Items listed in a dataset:
╔══
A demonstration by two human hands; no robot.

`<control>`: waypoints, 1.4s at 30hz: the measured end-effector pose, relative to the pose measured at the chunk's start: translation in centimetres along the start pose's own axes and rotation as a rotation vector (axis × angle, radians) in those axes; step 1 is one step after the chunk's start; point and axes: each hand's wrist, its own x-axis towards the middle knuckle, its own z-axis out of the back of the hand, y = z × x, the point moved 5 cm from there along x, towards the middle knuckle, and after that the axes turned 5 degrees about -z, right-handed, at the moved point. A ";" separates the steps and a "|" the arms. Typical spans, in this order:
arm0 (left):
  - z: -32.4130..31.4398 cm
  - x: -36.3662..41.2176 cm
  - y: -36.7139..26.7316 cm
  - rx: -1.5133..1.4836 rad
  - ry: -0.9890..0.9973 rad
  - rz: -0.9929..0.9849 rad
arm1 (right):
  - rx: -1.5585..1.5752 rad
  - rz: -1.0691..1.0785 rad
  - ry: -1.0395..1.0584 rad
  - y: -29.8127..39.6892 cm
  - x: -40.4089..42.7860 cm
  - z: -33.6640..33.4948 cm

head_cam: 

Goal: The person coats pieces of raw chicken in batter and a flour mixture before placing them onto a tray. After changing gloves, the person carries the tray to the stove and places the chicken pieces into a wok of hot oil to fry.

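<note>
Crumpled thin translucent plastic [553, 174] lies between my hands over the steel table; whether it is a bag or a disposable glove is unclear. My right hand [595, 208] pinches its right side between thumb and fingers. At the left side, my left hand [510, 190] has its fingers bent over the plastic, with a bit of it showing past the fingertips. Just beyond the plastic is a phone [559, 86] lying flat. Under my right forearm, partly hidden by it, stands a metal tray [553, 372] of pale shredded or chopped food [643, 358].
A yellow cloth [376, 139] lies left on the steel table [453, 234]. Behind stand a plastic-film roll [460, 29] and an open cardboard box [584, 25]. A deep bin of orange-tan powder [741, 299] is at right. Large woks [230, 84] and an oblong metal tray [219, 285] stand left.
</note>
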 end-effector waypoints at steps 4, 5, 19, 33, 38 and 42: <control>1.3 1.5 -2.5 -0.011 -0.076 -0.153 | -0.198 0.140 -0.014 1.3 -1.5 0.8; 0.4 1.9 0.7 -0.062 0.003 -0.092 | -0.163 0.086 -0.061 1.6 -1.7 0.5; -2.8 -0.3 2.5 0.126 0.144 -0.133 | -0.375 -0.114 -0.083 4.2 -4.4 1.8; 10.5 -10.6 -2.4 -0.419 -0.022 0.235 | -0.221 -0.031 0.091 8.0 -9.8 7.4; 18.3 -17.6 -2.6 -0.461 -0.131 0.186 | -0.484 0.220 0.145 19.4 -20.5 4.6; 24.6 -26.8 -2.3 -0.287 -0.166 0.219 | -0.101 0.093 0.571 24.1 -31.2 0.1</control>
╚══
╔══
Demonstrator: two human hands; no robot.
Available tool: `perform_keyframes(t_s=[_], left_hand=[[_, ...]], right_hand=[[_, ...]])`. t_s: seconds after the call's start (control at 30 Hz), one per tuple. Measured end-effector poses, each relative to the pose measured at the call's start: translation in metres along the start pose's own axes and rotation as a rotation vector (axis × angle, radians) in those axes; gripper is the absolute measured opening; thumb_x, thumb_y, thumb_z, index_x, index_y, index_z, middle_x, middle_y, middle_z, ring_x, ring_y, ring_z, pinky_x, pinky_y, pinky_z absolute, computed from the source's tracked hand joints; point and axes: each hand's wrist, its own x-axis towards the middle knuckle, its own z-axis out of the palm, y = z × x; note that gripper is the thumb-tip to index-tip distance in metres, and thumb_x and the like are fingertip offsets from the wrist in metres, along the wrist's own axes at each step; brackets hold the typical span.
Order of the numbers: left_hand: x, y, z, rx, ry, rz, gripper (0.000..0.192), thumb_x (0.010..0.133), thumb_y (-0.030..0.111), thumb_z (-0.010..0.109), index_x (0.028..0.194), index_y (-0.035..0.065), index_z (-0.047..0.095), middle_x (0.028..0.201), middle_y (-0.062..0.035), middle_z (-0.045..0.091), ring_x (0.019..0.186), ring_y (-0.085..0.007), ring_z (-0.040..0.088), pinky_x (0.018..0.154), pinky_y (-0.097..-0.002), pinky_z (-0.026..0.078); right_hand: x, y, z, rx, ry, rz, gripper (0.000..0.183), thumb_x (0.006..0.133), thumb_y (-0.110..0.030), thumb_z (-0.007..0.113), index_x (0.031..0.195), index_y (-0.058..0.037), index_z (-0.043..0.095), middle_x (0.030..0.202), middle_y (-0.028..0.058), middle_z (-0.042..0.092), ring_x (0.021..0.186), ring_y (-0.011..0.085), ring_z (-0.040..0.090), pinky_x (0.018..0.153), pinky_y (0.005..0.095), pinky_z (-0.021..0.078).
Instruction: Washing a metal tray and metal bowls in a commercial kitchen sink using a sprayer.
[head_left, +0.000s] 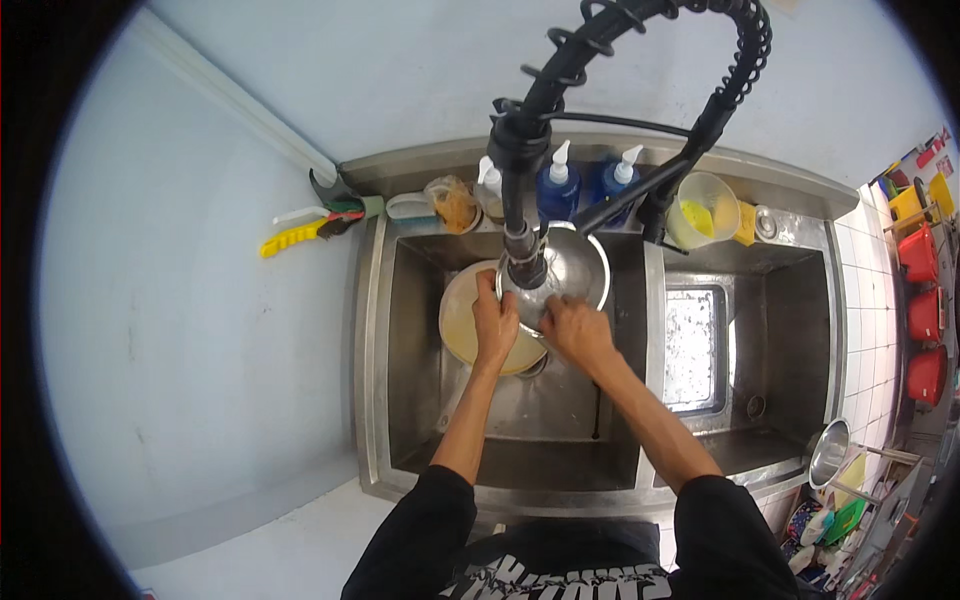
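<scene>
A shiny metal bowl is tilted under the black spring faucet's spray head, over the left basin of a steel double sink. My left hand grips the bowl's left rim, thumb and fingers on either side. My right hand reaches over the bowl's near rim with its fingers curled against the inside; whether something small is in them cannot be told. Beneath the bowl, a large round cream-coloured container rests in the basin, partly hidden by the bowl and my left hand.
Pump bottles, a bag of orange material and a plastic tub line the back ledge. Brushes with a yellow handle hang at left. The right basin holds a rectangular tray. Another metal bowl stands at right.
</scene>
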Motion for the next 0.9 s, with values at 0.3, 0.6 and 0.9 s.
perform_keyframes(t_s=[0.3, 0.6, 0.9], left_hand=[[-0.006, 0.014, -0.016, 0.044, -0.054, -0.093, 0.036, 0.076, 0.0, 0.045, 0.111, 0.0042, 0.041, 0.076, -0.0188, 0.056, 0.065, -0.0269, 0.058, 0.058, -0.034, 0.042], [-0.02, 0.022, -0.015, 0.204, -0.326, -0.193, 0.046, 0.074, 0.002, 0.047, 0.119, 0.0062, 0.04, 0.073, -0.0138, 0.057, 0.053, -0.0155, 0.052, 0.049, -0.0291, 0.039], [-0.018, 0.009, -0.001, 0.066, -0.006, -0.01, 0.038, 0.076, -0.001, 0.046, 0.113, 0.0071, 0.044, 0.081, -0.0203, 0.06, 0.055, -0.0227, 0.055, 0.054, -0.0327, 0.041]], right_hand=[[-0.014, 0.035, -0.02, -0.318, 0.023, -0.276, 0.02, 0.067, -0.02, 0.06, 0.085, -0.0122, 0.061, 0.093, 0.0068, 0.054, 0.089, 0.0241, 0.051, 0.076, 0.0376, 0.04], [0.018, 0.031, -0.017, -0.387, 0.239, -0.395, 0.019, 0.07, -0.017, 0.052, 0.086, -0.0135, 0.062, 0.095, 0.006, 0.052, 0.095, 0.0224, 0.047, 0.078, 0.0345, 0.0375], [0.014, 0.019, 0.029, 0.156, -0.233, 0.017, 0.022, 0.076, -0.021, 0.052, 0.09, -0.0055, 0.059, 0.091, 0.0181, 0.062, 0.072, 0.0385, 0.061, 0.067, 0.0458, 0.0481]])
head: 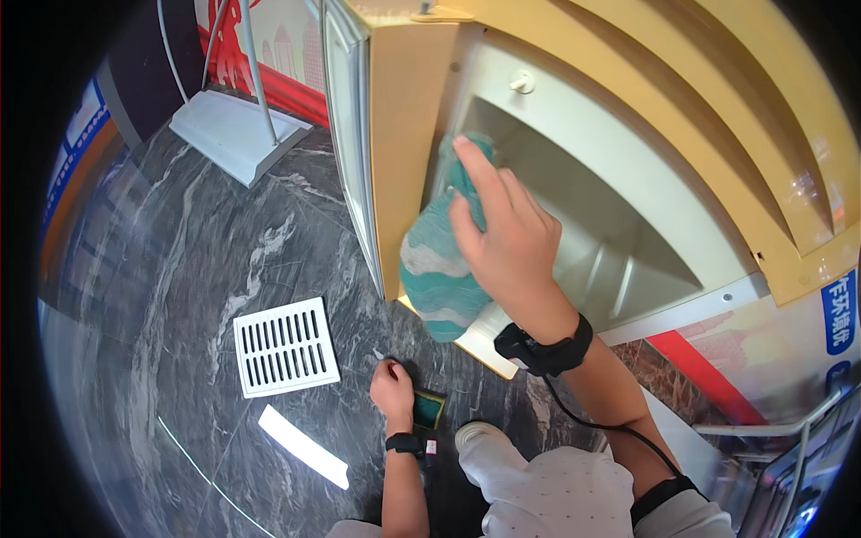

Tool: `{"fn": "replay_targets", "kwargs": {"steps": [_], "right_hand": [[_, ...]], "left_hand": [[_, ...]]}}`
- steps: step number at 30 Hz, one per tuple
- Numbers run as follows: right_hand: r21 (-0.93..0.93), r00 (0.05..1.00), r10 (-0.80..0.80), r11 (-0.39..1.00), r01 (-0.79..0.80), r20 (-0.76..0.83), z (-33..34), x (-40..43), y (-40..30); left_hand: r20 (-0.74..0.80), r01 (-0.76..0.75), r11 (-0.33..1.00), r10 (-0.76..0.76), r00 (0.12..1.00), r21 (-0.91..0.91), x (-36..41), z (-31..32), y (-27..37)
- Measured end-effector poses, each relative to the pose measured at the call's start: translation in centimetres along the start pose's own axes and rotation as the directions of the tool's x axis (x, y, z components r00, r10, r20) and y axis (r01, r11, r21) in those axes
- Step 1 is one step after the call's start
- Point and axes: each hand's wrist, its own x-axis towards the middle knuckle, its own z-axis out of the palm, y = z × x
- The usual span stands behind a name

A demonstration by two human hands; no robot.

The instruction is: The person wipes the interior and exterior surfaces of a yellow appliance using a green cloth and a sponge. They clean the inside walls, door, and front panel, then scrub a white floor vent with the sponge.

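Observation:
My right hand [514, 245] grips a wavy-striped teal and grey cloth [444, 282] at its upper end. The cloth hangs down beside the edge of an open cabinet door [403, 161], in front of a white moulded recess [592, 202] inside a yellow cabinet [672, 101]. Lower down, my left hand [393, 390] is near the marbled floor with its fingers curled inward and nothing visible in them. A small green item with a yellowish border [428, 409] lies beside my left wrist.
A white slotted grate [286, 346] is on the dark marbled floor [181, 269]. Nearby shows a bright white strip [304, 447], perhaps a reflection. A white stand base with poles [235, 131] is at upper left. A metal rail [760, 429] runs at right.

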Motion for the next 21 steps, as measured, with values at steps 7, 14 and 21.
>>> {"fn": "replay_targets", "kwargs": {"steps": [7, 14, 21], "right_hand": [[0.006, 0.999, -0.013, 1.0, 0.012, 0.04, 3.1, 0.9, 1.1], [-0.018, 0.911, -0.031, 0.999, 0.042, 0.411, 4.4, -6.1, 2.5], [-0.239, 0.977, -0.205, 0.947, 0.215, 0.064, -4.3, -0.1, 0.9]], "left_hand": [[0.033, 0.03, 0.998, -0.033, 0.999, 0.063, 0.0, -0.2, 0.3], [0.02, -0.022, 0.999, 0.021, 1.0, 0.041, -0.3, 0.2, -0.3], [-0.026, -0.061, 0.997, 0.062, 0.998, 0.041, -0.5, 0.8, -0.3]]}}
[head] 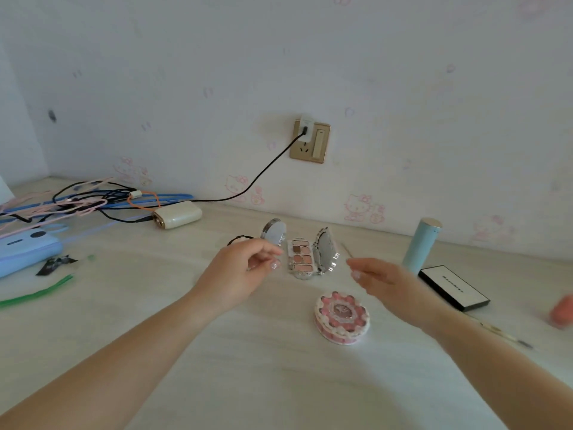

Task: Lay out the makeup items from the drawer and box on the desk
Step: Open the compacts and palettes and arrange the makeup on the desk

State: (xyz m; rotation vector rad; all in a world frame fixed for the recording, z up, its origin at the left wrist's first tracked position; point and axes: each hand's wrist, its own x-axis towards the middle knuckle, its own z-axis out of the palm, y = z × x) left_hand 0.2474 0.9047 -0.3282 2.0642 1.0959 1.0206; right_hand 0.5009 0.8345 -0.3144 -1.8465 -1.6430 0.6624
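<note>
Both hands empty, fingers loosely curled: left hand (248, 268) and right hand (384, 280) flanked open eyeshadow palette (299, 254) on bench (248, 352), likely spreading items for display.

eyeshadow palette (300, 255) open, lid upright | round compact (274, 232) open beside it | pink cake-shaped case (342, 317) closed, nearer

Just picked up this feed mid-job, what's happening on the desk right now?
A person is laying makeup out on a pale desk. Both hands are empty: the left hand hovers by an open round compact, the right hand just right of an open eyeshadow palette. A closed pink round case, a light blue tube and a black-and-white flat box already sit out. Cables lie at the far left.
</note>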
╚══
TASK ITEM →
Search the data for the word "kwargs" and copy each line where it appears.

ANSWER BOX →
Tool: `{"fn": "replay_targets", "kwargs": {"steps": [_], "right_hand": [[_, ...]], "left_hand": [[_, ...]]}}`
>>> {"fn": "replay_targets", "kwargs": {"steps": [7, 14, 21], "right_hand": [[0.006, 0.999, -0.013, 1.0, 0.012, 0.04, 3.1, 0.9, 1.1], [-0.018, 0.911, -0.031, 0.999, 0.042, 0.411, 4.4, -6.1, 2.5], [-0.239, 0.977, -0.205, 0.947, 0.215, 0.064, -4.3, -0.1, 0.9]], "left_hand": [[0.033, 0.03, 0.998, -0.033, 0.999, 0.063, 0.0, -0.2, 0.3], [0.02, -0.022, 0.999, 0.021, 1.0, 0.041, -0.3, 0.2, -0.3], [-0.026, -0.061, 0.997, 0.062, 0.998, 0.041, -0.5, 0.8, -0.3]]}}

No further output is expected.